Washington lawmakers push radical labor bills that hurt businesses and reward undocumented workers
Because making Washington even less business-friendly wasn’t enough—they had to make it a magnet for illegal employment too.
Washington Democrats, led by Sen. Rebecca Saldaña (D-Seattle) and Rep. Liz Berry (D-Seattle), are pushing Senate Bill 5626 and House Bill 1773, two bills designed to increase union power, limit employer rights, impose costly new mandates on businesses, and create taxpayer-funded benefits for undocumented workers.
Supporters claim these bills will protect workers, but in reality, they will discourage job growth, force businesses to raise prices, and make Washington even less attractive for employers.

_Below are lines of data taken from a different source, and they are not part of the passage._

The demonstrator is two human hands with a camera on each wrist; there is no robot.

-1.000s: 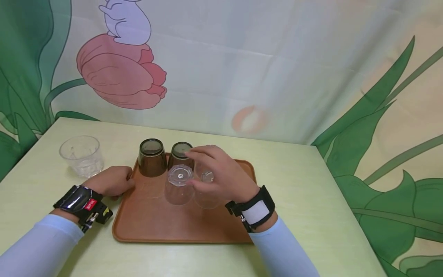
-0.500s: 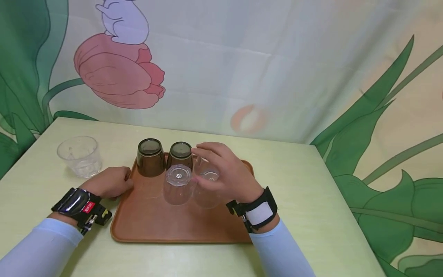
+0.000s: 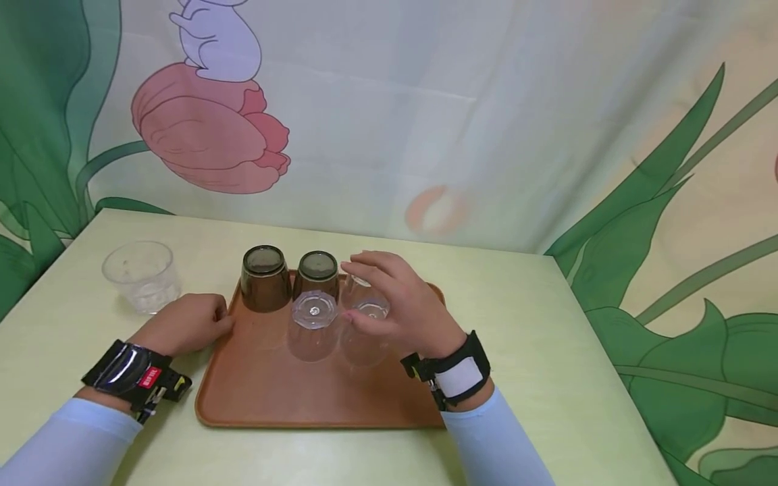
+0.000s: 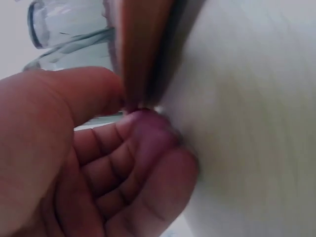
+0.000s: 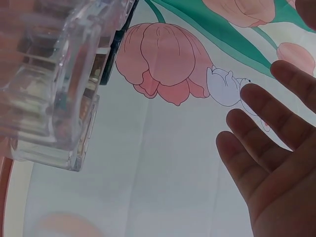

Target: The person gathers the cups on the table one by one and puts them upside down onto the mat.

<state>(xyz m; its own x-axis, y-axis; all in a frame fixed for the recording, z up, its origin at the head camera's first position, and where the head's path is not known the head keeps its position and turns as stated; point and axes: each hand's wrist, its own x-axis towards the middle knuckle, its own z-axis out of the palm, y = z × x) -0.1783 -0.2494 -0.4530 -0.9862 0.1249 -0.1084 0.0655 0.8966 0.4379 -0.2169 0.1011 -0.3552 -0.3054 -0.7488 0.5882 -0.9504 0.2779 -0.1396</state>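
Observation:
My left hand (image 3: pixel 185 324) pinches the left rim of a brown tray (image 3: pixel 273 398); the left wrist view shows thumb and fingertips meeting at the tray's edge (image 4: pixel 140 54). Two smoky dark glasses (image 3: pixel 265 287) stand upside down along the tray's back. In front of them is an upturned clear glass (image 3: pixel 313 341), with another clear glass (image 3: pixel 362 347) beside it on the right. Behind that one, a further clear glass (image 3: pixel 354 291) is partly covered by my right hand (image 3: pixel 398 304). That hand hovers over the glasses, fingers spread, and its palm holds nothing in the right wrist view.
A wider clear tumbler (image 3: pixel 142 277) stands upright on the pale table (image 3: pixel 504 324), left of the tray and behind my left hand. A printed curtain (image 3: pixel 365 121) hangs along the table's back edge.
My right hand has shifted slightly right, its fingertips drawing away from the front clear glass and the dark glass behind it. The left hand stays at the tray's rim, its wrist a little lower.

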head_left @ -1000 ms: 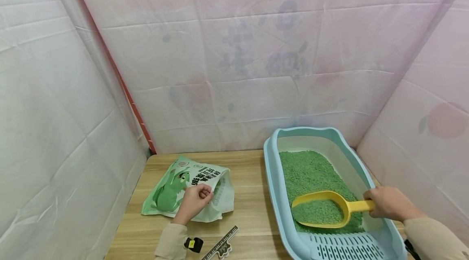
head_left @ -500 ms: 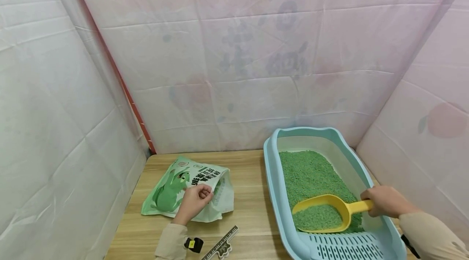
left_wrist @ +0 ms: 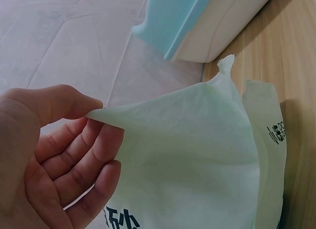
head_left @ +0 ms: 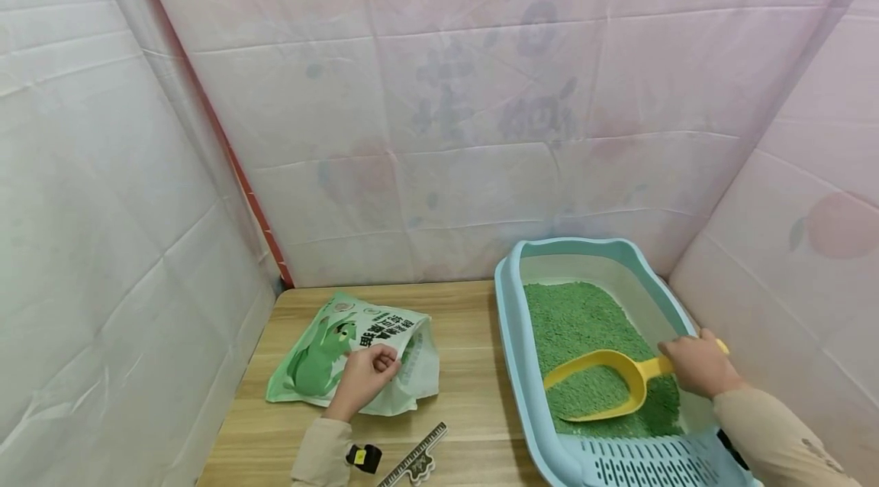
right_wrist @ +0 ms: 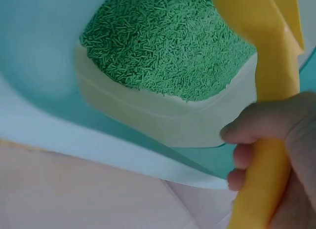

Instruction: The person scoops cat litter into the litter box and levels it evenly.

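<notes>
My left hand (head_left: 367, 376) pinches the edge of an opened cat litter bag (head_left: 319, 365) between thumb and fingers. The bag lies on its side, pale green with a darker green animal and dark lettering, its mouth facing right. My right hand (head_left: 702, 365) grips the handle of a yellow litter scoop (head_left: 635, 376), fingers curled round it in the right wrist view. The scoop's bowl is over the green pellet litter (right_wrist: 163, 46), with pellets heaped inside it. Around the litter stands a light blue litter box (head_left: 511, 334) with a slotted front ledge.
A ruler-like strip with a small decorated clip (head_left: 414, 460) lies on the wooden table (head_left: 467, 365) between bag and box. White sheeting (head_left: 467, 197) hangs close behind and at both sides. A black wrist strap with a yellow patch (head_left: 362, 458) sits at the left sleeve.
My right hand has moved left and slightly up along the handle side, its end now showing behind the fist. The scoop shifted slightly left and tilted. My left hand and the bag stayed put.
</notes>
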A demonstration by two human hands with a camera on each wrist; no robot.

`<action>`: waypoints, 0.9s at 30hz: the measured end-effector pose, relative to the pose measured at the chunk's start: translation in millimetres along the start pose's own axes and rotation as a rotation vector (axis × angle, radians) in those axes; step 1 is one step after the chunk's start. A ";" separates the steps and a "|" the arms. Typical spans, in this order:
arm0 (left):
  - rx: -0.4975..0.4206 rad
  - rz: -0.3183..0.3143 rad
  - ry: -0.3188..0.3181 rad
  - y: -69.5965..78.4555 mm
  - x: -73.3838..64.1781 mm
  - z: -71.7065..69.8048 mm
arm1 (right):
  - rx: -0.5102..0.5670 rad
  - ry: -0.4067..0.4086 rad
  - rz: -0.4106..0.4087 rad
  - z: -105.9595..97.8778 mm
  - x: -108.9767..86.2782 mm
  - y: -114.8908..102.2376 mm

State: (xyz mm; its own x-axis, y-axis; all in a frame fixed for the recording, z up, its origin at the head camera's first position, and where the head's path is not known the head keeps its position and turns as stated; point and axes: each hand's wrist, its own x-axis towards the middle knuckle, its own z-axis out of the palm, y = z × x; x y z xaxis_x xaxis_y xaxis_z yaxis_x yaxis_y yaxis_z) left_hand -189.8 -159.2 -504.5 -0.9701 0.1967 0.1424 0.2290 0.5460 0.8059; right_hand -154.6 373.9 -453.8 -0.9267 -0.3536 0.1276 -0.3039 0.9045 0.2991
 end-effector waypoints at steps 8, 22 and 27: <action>0.004 0.000 0.002 0.0 0.5 0.9 | -0.008 0.222 -0.170 5.9 12.4 11.9; -0.015 0.002 -0.007 -1.8 0.7 0.8 | -0.029 0.447 -0.419 3.9 34.4 16.7; -0.017 -0.002 -0.005 -2.5 1.4 1.3 | -0.069 0.403 -0.428 -3.0 34.9 21.2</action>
State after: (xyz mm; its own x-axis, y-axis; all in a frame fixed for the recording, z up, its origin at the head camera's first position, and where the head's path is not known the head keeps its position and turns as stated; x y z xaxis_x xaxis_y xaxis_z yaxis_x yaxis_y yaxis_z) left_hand -191.6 -159.3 -507.1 -0.9700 0.2000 0.1379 0.2258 0.5327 0.8156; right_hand -192.7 380.0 -440.1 -0.5636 -0.7586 0.3269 -0.6046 0.6485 0.4625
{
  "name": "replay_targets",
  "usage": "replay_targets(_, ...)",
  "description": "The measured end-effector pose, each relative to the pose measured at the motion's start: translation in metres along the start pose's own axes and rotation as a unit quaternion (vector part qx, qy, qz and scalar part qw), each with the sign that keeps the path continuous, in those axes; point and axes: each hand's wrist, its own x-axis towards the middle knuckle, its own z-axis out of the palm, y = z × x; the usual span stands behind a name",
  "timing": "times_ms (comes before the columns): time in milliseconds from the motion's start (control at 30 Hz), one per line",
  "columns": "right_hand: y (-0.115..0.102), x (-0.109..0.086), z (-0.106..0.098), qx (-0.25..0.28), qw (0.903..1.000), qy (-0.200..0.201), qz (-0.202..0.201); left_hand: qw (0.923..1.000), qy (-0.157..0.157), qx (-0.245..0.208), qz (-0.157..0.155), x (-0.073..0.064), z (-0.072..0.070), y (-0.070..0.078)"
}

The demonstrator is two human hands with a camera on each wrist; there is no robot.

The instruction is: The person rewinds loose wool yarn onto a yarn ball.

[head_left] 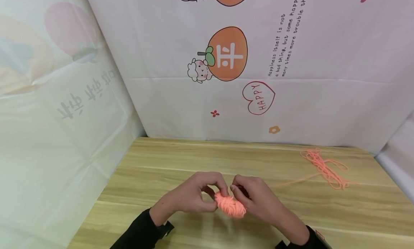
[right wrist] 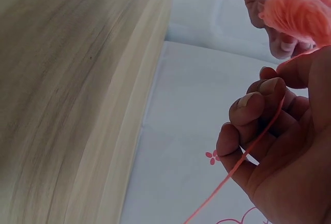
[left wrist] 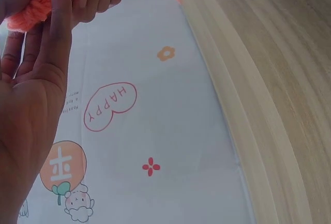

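Note:
A small coral-pink ball of yarn (head_left: 231, 205) is held above the table between both hands. My left hand (head_left: 199, 192) pinches its left end between thumb and fingers; in the left wrist view the yarn ball (left wrist: 37, 4) sits among those fingertips. Close against its right side, my right hand (head_left: 257, 198) has curled fingers. In the right wrist view a single yarn strand (right wrist: 227, 175) runs through the fingers of the right hand (right wrist: 279, 136) and up toward the yarn ball (right wrist: 300, 17).
A loose tangle of the same yarn (head_left: 326, 169) lies at the back right of the wooden table (head_left: 161, 162), its strand leading toward the right hand. Behind the table hangs a white printed cloth (head_left: 174, 109), with another cloth (head_left: 81, 141) along the left.

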Motion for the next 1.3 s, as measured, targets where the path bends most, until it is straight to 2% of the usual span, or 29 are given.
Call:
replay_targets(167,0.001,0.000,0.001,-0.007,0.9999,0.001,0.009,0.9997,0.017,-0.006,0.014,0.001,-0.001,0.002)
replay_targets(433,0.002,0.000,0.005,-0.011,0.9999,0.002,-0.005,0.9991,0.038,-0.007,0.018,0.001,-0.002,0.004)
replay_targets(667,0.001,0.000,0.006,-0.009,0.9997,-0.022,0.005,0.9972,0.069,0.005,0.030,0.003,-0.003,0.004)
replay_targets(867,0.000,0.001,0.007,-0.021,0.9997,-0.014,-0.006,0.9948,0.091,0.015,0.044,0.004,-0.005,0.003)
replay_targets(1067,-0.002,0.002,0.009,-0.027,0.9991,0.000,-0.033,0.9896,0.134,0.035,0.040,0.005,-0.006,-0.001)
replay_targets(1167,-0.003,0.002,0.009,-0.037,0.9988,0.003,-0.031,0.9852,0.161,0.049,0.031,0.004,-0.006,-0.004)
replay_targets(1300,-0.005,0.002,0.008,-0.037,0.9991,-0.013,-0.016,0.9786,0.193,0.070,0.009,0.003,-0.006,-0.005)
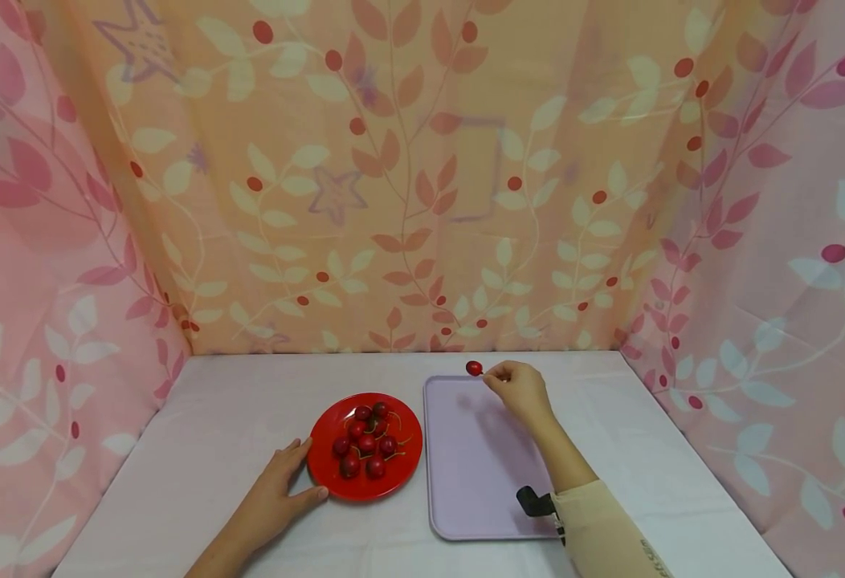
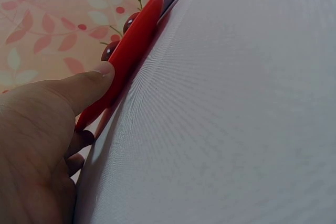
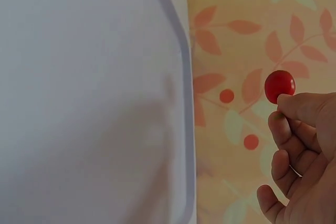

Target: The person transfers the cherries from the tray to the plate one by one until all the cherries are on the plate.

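My right hand (image 1: 522,392) pinches a red cherry (image 1: 474,368) by its stem between thumb and forefinger, above the far end of a lilac tray (image 1: 459,482). In the right wrist view the cherry (image 3: 280,86) hangs clear of the tray surface. My left hand (image 1: 271,494) grips the left rim of a red plate (image 1: 328,474), thumb at the near edge. The left wrist view shows the thumb (image 2: 105,71) against the plate's rim, with the other fingers partly hidden behind it. Several dark red cherries (image 1: 366,443) with green stems lie heaped on the plate.
The plate and tray stand side by side on a white-covered table (image 1: 249,401). Patterned curtains (image 1: 408,241) enclose the back and both sides. A black strap piece (image 1: 534,502) juts from the right wrist over the tray's near right part.
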Tool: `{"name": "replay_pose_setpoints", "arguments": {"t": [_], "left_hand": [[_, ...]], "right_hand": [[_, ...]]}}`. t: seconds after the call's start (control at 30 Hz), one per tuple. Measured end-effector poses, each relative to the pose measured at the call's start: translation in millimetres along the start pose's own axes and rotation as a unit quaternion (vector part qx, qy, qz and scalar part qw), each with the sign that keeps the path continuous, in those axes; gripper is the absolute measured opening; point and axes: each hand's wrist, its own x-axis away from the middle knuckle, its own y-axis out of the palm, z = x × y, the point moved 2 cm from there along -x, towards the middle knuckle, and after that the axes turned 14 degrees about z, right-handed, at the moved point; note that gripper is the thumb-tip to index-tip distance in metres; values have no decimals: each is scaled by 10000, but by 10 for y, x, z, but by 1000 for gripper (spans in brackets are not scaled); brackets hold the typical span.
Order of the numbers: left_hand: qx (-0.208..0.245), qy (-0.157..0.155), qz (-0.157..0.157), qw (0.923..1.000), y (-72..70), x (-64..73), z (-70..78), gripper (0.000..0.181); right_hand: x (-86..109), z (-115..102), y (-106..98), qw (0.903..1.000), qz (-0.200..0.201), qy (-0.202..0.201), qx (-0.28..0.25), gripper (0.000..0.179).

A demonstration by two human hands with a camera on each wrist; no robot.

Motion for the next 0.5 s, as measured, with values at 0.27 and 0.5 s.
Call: {"name": "replay_pose_setpoints", "arguments": {"t": [0.27, 0.5], "left_hand": [[-5, -28, -20, 10000, 4, 1, -2, 100], [-11, -35, 9, 10000, -1, 3, 24, 99]], "right_hand": [[54, -223, 93, 9995, -123, -100, -275, 9], [126, -439, 200, 9987, -226, -249, -383, 8]]}}
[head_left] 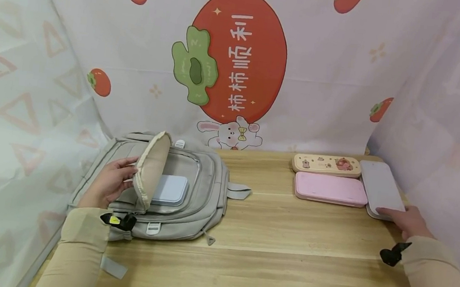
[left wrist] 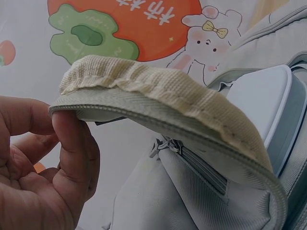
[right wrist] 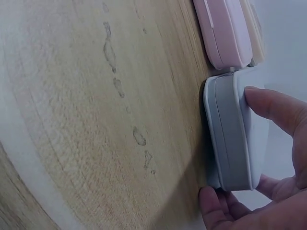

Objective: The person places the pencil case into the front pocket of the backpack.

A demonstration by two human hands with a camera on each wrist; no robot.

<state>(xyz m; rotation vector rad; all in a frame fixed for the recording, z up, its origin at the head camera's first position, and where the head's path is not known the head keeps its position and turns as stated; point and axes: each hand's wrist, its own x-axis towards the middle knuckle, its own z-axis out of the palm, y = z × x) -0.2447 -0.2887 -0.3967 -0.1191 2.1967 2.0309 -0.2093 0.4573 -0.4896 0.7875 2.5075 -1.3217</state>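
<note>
A grey backpack lies on the left of the table with its front pocket unzipped. My left hand pinches the edge of the beige-lined pocket flap between thumb and fingers and holds it up. Inside the pocket rests a light blue case, partly hidden by the flap. At the far right, my right hand grips the near end of a pale grey case. In the right wrist view the thumb is on top of that case and fingertips reach its lower edge.
Left of the grey case lies a pink case, with a cream case with cartoon prints behind it. Printed cloth hangs at the back and both sides of the wooden table. A backpack strap extends rightward.
</note>
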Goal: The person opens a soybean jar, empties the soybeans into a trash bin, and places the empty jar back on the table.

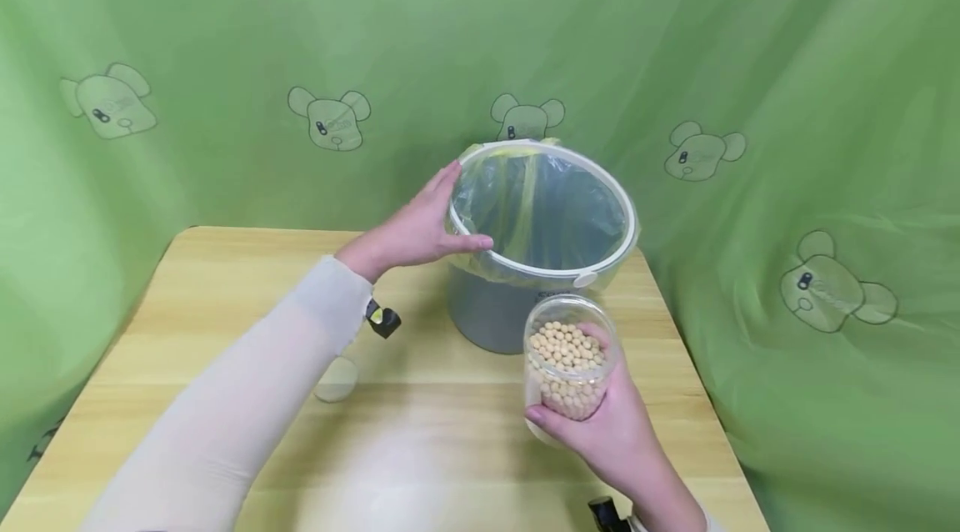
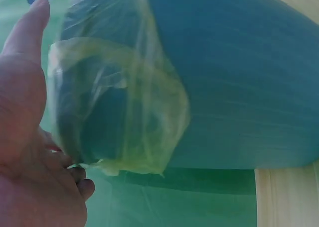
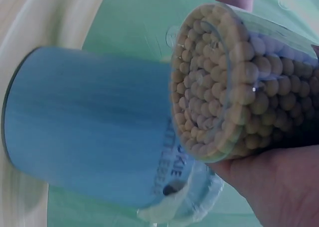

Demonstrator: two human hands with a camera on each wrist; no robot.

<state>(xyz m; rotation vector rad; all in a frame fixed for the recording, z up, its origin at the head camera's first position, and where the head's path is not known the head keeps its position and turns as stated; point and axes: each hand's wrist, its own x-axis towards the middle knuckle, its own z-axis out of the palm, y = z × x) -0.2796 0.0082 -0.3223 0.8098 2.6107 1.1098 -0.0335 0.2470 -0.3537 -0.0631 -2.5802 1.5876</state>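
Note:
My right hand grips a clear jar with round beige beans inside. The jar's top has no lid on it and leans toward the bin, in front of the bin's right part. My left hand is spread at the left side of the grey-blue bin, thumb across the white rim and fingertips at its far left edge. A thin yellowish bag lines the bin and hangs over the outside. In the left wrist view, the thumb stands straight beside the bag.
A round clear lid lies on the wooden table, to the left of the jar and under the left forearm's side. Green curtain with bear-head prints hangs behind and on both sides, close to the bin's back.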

If these bills pass, expect:
More government control over private labor negotiations
Higher costs for businesses, leading to job losses and price hikes
Stronger union influence at the expense of worker choice
Unemployment benefits for undocumented workers, funded by payroll taxes on employers
This isn’t about fairness—it’s about giving unions more leverage, forcing businesses to subsidize illegal employment, and leaving Washington’s legal workforce and consumers on the losing end.
What SB 5626 and HB 1773 do
These bills increase government interference in labor relations while expanding benefits for undocumented workers.
SB 5626 expands union rights in public sector bargaining, giving unions more influence over labor contracts and negotiations.
HB 1773 creates a taxpayer-funded "wage replacement" program for undocumented workers who are unemployed and ineligible for traditional unemployment benefits.
Both bills increase state oversight of labor disputes, putting the government in the middle of employer-worker relations and forcing businesses to comply with new costly mandates.
Instead of encouraging fair and voluntary negotiations, these bills tilt the playing field in favor of unions, increase government interference in private labor matters, and divert employer payroll taxes to fund unemployment benefits for those who aren’t even legally authorized to work.
Why these bills are dangerous
They create unemployment benefits for undocumented workers—funded by employers
Currently, undocumented workers are not eligible for state or federal unemployment benefits because they do not have legal work authorization. HB 1773 changes that by creating a state-funded wage replacement program specifically for undocumented workers.
This program will be funded by a payroll tax surcharge on businesses, meaning legal employers will be forced to cover unemployment benefits for workers who were never eligible in the first place.
This removes one of the few remaining barriers to illegal employment, incentivizing more undocumented workers to come to Washington for jobs.
It creates an unfair system where undocumented workers get benefits funded by employers, while legal employees continue paying into an overburdened unemployment system.
If Washington already has one of the worst business climates in the country, why make it even harder for employers to stay afloat?
They give unions more power while limiting worker choice
These bills strengthen union influence over workplaces while reducing the ability of workers and employers to negotiate directly.
More pressure on employees to join unions as collective bargaining rights are expanded.
Less flexibility for workers who don’t want union representation.
More government oversight in labor disputes, increasing bureaucratic control over hiring and firing decisions.
Instead of letting workers and employers negotiate freely, these bills inject the state into labor relations, making it harder for businesses to operate efficiently.
They make Washington even more hostile to employers
Washington already ranks among the worst states for business, thanks to high taxes and heavy regulations. These bills would:
Discourage businesses from expanding or hiring more workers.
Increase costs for employers, leading to higher prices for consumers.
Drive more businesses out of state, following in the footsteps of companies like Boeing and Starbucks.
Instead of helping workers, these bills will hurt them by making jobs harder to find and keeping wages lower.
They force businesses to comply with unnecessary regulations
Under HB 1773, employers would be forced to disclose more information about workplace conditions, creating costly new compliance burdens for small businesses.
Increased administrative costs for businesses already struggling with Washington’s regulations.
More legal risks for employers, leading to more lawsuits and compliance issues.
More government involvement in labor disputes, reducing private-sector autonomy.
This isn’t about transparency—it’s about making it harder for businesses to operate freely while forcing them to fund benefits for undocumented workers.
Who are the winners?
Union bosses, who get more power over businesses and workers.
Government bureaucrats, who expand their role in private labor negotiations.
Undocumented workers, who will receive unemployment benefits for the first time—paid for by employers.
Who are the losers?
Workers, who will see fewer job opportunities and less workplace flexibility.
Small businesses, which will struggle to keep up with new mandates and payroll tax increases.
Consumers, who will pay higher prices as businesses pass along new costs.
This isn’t about protecting workers—it’s about shifting power to unions, subsidizing illegal employment, and making it harder to run a business in Washington.
What’s next?
If SB 5626 and HB 1773 pass, expect:
More government interference in labor relations.
Higher business costs, leading to job losses and price increases.
Unemployment benefits extended to undocumented workers, funded by employers.
Instead of helping workers and businesses thrive, these bills create more red tape and make Washington even less competitive.